Erschüttert rief Izzy aus: »Aber er hat mich kaum berührt!«

»Und du warst kaum sechzehn. Es war vollkommen unangemessen, und Briec hatte ihn gewarnt. Zweimal. Aber er hat weitergestarrt. Die Berührung hat das Fass zum Überlaufen gebracht. Lord Pombrays Sohn ist zwar im selben Alter wie deine Schwester, aber das wird für deinen Vater keinen großen Unterschied machen.«

Izzy verschränkte die Arme vor der Brust. »Was habt ihr mir über die Jahre noch alles verschwiegen?«

»Oh, einiges. Aber es war immer zu deinem Besten.«

Bevor Izzy widersprechen konnte, fragte Morfyd: »Also, was führt dich hierher?
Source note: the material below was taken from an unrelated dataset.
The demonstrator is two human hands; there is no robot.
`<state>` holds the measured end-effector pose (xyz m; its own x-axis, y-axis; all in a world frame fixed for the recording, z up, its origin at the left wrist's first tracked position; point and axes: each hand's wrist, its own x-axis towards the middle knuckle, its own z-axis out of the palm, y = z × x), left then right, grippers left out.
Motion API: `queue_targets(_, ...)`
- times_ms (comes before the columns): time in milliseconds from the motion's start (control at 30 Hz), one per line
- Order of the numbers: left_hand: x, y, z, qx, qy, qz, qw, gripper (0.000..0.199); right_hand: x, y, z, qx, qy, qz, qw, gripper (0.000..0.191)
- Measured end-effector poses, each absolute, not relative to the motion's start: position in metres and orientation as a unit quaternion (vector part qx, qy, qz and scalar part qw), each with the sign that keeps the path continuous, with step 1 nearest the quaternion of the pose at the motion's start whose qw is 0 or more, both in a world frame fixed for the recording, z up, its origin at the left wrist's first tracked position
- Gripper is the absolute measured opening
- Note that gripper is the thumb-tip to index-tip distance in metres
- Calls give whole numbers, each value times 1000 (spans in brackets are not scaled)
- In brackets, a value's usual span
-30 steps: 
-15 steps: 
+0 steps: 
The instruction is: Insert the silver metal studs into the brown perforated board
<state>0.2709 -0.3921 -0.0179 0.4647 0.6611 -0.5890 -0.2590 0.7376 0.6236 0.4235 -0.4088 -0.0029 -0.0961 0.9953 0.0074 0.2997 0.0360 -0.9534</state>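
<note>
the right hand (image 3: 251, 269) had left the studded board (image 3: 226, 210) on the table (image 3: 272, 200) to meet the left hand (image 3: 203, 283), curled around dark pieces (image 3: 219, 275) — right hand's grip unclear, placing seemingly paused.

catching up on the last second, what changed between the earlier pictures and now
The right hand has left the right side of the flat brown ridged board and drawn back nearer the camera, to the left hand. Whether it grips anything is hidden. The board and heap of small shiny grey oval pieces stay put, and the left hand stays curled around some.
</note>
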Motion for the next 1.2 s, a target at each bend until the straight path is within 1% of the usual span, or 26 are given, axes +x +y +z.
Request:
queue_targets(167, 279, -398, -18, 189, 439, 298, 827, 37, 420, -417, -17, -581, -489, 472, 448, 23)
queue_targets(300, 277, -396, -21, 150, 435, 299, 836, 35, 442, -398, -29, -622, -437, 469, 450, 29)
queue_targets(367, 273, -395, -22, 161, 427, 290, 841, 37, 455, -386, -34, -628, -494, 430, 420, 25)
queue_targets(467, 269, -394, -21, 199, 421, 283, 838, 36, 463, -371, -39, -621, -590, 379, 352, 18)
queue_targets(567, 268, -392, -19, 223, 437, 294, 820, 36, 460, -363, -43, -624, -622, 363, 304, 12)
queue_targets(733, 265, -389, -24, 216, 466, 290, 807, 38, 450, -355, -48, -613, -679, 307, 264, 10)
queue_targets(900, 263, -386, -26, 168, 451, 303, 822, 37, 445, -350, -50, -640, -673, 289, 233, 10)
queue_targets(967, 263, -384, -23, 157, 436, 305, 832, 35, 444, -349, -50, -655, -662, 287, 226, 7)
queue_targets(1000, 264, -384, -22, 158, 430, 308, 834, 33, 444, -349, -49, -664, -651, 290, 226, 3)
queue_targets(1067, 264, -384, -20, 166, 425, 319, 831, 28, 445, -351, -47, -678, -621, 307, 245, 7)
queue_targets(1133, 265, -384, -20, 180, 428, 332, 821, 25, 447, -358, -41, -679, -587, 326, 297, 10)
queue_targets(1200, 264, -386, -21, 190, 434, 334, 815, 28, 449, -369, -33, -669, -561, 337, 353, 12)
Ich dachte, wir würden dich erst kurz vor der Herbsternte wiedersehen.«

»Ich habe keine Ahnung.«

»Du hast keine Ahnung, warum du hier bist?« Morfyd runzelte die Stirn. »Also bist du einfach … aus der Schlacht abgehauen?«

»Du weißt ja, wie meine Gedanken wandern …«

»Izzy.«

Izzy kicherte und antwortete: »Ragnar hat Éibhear geschickt, um mich zu holen, aber Éibhear weiß nicht, warum. Meine Mutter weiß es auch nicht. Keiner scheint es zu wissen. Aber hier bin ich.«

»Und das macht dir keine Sorgen?«

»Keita sagt immer, ich bin zu hübsch, um mir Sorgen zu machen.«

»Ihr Götter!«, rief Morfyd aus. »Wenn du anfängst, Ratschläge von dieser hirnlosen Idiotin anzunehmen …«

»Das war ein Scherz. Natürlich mache ich mir Sorgen. Aber es ist ja nicht so, als wäre ich in eine der Höllengruben gerufen worden. Im schlimmsten Fall bin ich wegen irgendeines Problems nach Hause gekommen, das sich noch herausstellen wird.« Sie tätschelte ihrer Tante die Schulter. »Mach dir keine Gedanken. Wenn Brannie und ich hier sind, wird alles gut, da bin ich mir sicher.«

Sie ging um Morfyd herum in Richtung Hundezwinger.

»Gut. Und – Izzy?«

Izzy blieb stehen und wandte sich zu ihrer Tante um.

»Hast du mal wieder von Rhydderch Hael gehört?«

Izzy holte tief Luft und log rundheraus: »Nein.«

Ihre Tante schaute sie prüfend an. »Du sagst es mir, wenn du etwas hörst.«

»Natürlich«, behauptete Izzy, jetzt wieder auf dem Weg zu den Zwingern.

Sie hatte keine Ahnung, warum sie Morfyd eben angelogen hatte, aber ihr Bauch sagte ihr, dass es zumindest im Moment am besten so war.